Tuesday, April 29, 2014

Theatre: Arrabal

Who knew I would like dance?  I have always asserted that I find pure dance performances boring because I prefer shows, especially musicals, that have a strong story, dialogue and preferably singing.  After watching Arrabal, I stand corrected.  While there was no dialogue or singing, Arrabal told a very powerful tale of political injustice, personal loss and the quest for truth.  The plot was conveyed exclusively through the use of expressive dances that ranged from passionate to moving, and clever staging which included lighting effects and video.

Arrabal opens in the context of 1979 Argentina, which was controlled by the vicious military dictatorship that was responsible for up to 30,000 "forced disappearances".  Alleged political dissidents were abducted, tortured and sometimes killed.  Rodolfo, the father to baby Arrabal, is one such protestor who flaunts his allegiance to the former Peron regime by proudly displaying his "PV" (Peron Vuelve, meaning Peron will Return) t-shirt at a political rally.  He is caught, beaten and then executed by the soldiers of the military junta led by General Jorge Rafael Videla, while his best friend El Puma flees, unable to help him.

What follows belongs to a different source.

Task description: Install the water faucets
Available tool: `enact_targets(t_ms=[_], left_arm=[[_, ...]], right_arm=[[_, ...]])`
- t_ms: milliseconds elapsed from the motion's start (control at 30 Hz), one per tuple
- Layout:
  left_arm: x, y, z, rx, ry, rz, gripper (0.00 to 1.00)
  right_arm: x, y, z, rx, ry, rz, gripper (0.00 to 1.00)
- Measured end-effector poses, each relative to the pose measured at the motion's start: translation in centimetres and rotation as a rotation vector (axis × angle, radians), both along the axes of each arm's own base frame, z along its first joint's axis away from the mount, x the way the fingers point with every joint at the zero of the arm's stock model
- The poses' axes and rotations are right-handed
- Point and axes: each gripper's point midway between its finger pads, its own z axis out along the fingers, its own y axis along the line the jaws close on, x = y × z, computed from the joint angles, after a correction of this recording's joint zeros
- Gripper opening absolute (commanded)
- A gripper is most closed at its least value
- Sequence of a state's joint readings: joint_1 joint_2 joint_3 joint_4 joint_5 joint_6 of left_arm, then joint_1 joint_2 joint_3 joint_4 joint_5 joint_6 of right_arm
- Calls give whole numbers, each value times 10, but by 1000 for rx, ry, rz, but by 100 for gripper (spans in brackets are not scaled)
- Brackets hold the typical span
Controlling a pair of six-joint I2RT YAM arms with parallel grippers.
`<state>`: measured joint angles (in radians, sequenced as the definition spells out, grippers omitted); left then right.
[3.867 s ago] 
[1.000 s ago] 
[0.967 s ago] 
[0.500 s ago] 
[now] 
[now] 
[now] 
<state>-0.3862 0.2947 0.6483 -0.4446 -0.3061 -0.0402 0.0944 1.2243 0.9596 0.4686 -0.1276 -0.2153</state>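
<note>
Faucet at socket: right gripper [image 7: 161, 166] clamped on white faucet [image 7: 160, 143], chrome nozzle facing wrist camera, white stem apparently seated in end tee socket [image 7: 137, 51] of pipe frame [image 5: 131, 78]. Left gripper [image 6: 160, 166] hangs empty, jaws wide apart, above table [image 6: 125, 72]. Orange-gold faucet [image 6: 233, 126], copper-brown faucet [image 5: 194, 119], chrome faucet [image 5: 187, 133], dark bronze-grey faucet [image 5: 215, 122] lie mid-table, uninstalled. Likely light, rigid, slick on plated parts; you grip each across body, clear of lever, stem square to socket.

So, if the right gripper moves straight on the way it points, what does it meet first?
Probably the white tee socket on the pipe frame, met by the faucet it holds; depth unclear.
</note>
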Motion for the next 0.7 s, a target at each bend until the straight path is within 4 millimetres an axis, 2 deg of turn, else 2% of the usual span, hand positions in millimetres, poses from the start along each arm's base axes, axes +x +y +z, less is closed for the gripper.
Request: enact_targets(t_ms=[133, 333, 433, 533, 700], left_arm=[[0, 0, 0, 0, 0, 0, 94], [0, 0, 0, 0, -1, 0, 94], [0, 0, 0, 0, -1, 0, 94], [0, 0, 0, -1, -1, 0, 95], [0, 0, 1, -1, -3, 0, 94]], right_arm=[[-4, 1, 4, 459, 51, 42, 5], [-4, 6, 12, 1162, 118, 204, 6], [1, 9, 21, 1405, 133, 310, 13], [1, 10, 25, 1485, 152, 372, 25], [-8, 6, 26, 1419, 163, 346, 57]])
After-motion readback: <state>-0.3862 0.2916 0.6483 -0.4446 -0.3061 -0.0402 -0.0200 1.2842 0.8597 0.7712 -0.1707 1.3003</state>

Eighteen years later, Arrabal dreams of her lost father in a tender ballet that turns into a nightmare as he is torn away from her.  El Puma decides it is time to tell Arrabal about her father and sends his servant to lure her to his tango club.  Along the way, she encounters the streets of downtown Buenos Aires as well as the patrons of the tango club.  She is fascinated by the intense and sensual tango dancing, especially by Juan, with whom she forms an instant connection, much to the chagrin of his girlfriend Nicole.  El Puma approaches Arrabal and dances with her, but loses his nerve and runs off in shame as he relives Rodolfo's torture and his own guilt at not trying to help him.  Juan rescues Arrabal when she is cornered by a group of predatory men, and the two fall in love (yes this is quick, but it is a dance story).  El Puma finally summons up the courage to reveal all to Arrabal after conjuring up happy memories of his and Rodolfo's childhood days.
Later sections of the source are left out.